To prove feasibility of multimodal and temporal fusion of laparoscopic images with preoperative computed tomography scans for a real-time in vivo-targeted lymph node (TLN) detection during minimally invasive pelvic lymphadenectomy and to validate and enable such guidance for safe and accurate sentinel lymph node dissection, including anatomical landmarks in an experimental model.

Methods

A measurement campaign determined the most accurate tracking system (UR5-Cobot versus NDI Polaris). The subsequent interventions on two pigs consisted of an identification of artificial TLN and anatomical landmarks without and with augmented reality (AR) assistance.
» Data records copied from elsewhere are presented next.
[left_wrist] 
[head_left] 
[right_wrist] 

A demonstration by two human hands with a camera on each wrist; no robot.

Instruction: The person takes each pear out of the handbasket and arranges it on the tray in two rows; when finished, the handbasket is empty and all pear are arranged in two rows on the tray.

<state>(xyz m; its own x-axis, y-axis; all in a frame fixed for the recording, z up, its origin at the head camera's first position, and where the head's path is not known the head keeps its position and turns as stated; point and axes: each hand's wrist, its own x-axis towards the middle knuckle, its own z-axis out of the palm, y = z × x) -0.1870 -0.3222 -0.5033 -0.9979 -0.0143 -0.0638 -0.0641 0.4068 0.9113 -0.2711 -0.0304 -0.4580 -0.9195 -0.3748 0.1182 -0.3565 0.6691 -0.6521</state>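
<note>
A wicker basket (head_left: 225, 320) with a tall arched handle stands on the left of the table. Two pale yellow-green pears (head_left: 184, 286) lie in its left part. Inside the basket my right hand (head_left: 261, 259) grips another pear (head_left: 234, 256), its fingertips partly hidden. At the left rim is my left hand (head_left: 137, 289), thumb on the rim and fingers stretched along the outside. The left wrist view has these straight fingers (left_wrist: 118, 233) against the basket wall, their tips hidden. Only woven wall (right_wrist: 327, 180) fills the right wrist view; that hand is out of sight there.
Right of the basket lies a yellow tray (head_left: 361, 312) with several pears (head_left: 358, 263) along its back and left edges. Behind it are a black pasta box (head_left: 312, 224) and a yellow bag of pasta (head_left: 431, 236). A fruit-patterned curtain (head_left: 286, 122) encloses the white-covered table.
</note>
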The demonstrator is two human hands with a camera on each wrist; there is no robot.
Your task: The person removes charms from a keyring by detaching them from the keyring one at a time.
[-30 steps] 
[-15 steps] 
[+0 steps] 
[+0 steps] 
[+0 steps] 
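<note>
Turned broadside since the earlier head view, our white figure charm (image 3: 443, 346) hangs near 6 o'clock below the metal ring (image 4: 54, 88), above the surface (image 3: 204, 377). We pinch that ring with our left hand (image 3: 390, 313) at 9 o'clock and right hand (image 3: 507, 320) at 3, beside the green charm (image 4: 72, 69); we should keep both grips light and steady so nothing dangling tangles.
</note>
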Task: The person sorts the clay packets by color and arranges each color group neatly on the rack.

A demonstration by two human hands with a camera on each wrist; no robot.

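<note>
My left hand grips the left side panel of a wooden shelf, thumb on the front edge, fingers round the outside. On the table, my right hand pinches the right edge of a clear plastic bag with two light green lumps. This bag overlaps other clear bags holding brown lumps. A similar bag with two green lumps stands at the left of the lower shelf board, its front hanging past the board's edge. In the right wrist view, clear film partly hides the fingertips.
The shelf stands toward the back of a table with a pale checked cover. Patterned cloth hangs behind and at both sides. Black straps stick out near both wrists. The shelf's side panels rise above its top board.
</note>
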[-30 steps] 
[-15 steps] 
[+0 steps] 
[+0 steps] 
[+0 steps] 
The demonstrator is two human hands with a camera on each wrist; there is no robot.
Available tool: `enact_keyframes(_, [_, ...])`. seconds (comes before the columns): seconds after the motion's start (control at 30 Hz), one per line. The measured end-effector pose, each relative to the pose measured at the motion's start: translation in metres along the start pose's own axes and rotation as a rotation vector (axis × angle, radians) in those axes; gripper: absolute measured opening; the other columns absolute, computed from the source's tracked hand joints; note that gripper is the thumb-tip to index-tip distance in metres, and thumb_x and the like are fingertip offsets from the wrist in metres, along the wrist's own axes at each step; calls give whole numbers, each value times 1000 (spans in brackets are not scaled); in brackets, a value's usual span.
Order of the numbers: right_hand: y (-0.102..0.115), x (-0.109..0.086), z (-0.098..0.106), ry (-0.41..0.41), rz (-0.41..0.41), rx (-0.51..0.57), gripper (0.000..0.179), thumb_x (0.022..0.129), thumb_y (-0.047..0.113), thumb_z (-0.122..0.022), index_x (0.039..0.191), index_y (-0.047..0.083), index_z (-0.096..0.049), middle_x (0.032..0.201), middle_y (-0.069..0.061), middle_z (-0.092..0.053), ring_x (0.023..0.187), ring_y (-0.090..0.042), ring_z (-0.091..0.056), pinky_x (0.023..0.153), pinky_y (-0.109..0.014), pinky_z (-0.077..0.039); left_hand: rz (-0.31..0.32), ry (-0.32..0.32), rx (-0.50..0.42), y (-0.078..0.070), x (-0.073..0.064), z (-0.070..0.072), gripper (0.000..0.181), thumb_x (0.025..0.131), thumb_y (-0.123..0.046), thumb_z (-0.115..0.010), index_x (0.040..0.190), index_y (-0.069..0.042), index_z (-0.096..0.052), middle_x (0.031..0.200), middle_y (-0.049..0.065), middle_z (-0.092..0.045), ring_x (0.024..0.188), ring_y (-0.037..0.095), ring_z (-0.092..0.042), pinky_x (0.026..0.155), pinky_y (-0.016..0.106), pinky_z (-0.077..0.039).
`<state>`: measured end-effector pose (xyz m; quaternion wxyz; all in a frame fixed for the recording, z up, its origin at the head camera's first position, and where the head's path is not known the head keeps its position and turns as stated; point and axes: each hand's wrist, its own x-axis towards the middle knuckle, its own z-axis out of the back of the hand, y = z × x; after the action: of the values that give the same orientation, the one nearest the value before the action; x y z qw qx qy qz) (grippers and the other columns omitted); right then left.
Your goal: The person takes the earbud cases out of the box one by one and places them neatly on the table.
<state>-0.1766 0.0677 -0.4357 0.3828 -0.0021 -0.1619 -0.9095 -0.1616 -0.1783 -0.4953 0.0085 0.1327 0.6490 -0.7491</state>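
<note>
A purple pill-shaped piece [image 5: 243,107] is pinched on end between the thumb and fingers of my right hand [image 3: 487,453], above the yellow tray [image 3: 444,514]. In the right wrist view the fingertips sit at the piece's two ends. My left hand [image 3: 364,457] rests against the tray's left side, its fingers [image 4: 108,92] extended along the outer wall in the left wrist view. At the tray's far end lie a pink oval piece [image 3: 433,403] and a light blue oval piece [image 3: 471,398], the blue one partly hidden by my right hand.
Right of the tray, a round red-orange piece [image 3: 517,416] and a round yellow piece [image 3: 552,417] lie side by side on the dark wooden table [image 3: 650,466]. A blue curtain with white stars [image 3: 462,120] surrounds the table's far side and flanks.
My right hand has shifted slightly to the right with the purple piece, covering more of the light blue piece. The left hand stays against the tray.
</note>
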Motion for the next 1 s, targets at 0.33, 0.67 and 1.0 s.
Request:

The AR overlay on target structures was quantitatively evaluated. The clinical relevance of our system was assessed via a questionnaire completed by experienced and trainee surgeons.

Results

An AR-based robotic assistance system that performed real-time multimodal and temporal fusion of laparoscopic images with preoperative medical images was developed and tested. It enabled the detection of TLN and their surrounding anatomical structures during pelvic lymphadenectomy. Accuracy of the CT overlay was > 90%, with overflow rates < 6%. When comparing AR to direct vision, we found that scores were significatively higher in AR for all target structures. AR aided both experienced surgeons and trainees, whether it was for TLN, ureter, or vessel identification.

Conclusion

This computer-assisted system was reliable, safe, and accurate, and the present achievements represent a first step toward a clinical study.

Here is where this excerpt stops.